Controversial MLB umpire Joe West announces retirement with record in hand

·3 min read

Joe West is retiring.

The longtime MLB umpire informed MLB of his decision to call it quits after the playoffs. He's 68 years old. 

West made the decision to step down after breaking the MLB record for most games umpired earlier this season. He spoke with ESPN about the decision on Monday. 

"Breaking the record was the goal," West told ESPN on Monday. "I thought I would do it last year but the season got a little messed up, and I don't think it was right to work until the point of the record then just quit."

West passed Bill Klem for most games umpired on May 10 with his 5,376th regular-season appearance. He worked his first MLB game in 1976 and has been an umpire during the tenure of six different MLB commissioners

He resigned amid a labor dispute in 1999. He returned to MLB in 2002 and was later elected president of the The Major League Baseball Umpires Association, where he helped secure labor peace with a long-term contract with MLB in 2009. 

SAN FRANCISCO, CA - OCTOBER 01: Umpire Joe West looks on during a MLB game between the San Diego Padres and the San Francisco Giants on October 1, 2021 at Oracle Park in San Francisco, CA. (Photo by Brian Rothmuller/Icon Sportswire via Getty Images)
"Country Joe" won't be universally missed in baseball circles. (Brian Rothmuller/Icon Sportswire via Getty Images)

Will West be missed?

West's career is not without controversy as he's frequently derided by fans and players over his strike zone, calls and propensity to eject players from games.
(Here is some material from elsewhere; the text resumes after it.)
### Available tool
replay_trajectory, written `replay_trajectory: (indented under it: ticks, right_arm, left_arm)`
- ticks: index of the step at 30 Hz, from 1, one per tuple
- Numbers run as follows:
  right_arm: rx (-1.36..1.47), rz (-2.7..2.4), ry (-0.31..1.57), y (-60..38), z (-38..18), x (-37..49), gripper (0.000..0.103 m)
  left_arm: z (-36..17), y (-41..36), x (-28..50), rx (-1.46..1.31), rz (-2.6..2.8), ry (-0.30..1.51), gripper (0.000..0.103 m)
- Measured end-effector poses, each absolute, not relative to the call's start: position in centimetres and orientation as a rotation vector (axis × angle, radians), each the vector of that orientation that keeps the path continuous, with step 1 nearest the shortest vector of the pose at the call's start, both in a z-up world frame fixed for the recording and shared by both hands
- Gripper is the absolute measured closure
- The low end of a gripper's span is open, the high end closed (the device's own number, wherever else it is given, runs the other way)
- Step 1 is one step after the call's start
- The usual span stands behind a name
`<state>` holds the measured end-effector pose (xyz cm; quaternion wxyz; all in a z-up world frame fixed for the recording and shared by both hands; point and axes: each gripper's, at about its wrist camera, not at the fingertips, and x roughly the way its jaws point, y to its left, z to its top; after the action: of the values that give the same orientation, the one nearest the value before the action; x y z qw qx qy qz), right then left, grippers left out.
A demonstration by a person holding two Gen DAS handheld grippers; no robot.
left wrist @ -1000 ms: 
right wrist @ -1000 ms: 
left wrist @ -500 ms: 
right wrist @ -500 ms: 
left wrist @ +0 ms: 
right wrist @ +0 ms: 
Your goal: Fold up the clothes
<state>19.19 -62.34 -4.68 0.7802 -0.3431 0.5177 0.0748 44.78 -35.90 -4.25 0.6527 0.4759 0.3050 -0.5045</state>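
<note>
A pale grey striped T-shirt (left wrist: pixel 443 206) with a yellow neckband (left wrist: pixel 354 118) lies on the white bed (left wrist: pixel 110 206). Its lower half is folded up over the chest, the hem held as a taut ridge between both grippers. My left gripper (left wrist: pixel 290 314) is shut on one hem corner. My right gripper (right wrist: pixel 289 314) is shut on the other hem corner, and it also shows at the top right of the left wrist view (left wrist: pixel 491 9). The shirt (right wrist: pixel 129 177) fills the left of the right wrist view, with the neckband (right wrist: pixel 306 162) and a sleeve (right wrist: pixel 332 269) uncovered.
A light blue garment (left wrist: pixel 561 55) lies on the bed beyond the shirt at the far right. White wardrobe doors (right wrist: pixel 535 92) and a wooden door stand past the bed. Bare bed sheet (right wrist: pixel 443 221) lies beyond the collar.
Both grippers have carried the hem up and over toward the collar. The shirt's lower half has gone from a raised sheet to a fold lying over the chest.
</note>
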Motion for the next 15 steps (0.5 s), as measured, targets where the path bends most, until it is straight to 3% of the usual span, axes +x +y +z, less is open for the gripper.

In a 2010 ESPN survey, players voted West as the second-worst umpire in baseball behind CB Bucknor and the quickest to order an ejection.

Known as "Country Joe," West has recorded multiple country music albums, which have been a source of both celebration and derision. Dodgers players used his songs as walk-up music during a 2016 home game that he umpired.

Then-Chicago White Sox pitcher Mark Buehrle wasn't such a fan in 2010 after West ejected him for arguing a balk call. 

“He’s too worried about promoting his CD,” Buehrle said after the game. “And he likes seeing his name in the papers a little bit too much instead of worrying about the rules.”

Former Cubs pitcher Kerry Wood was more succinct in his criticism of West in 2016.

Those are just a few examples of a long list of player grievances against West, who won $500,000 in a defamation lawsuit against former MLB All-Star Paul Lo Duca, who accused West on a podcast appearance of rigging the strike zone in exchange for off-field favors. 

White Sox manager Tony La Russa, meanwhile, heaped praise on West in May when he broke the record, calling him "the perfect guy to set the record because he represents a lot of what an umpire should be.”

West is scheduled to work Wednesday's wild-card game between the Los Angeles Dodgers and St. Louis Cardinals.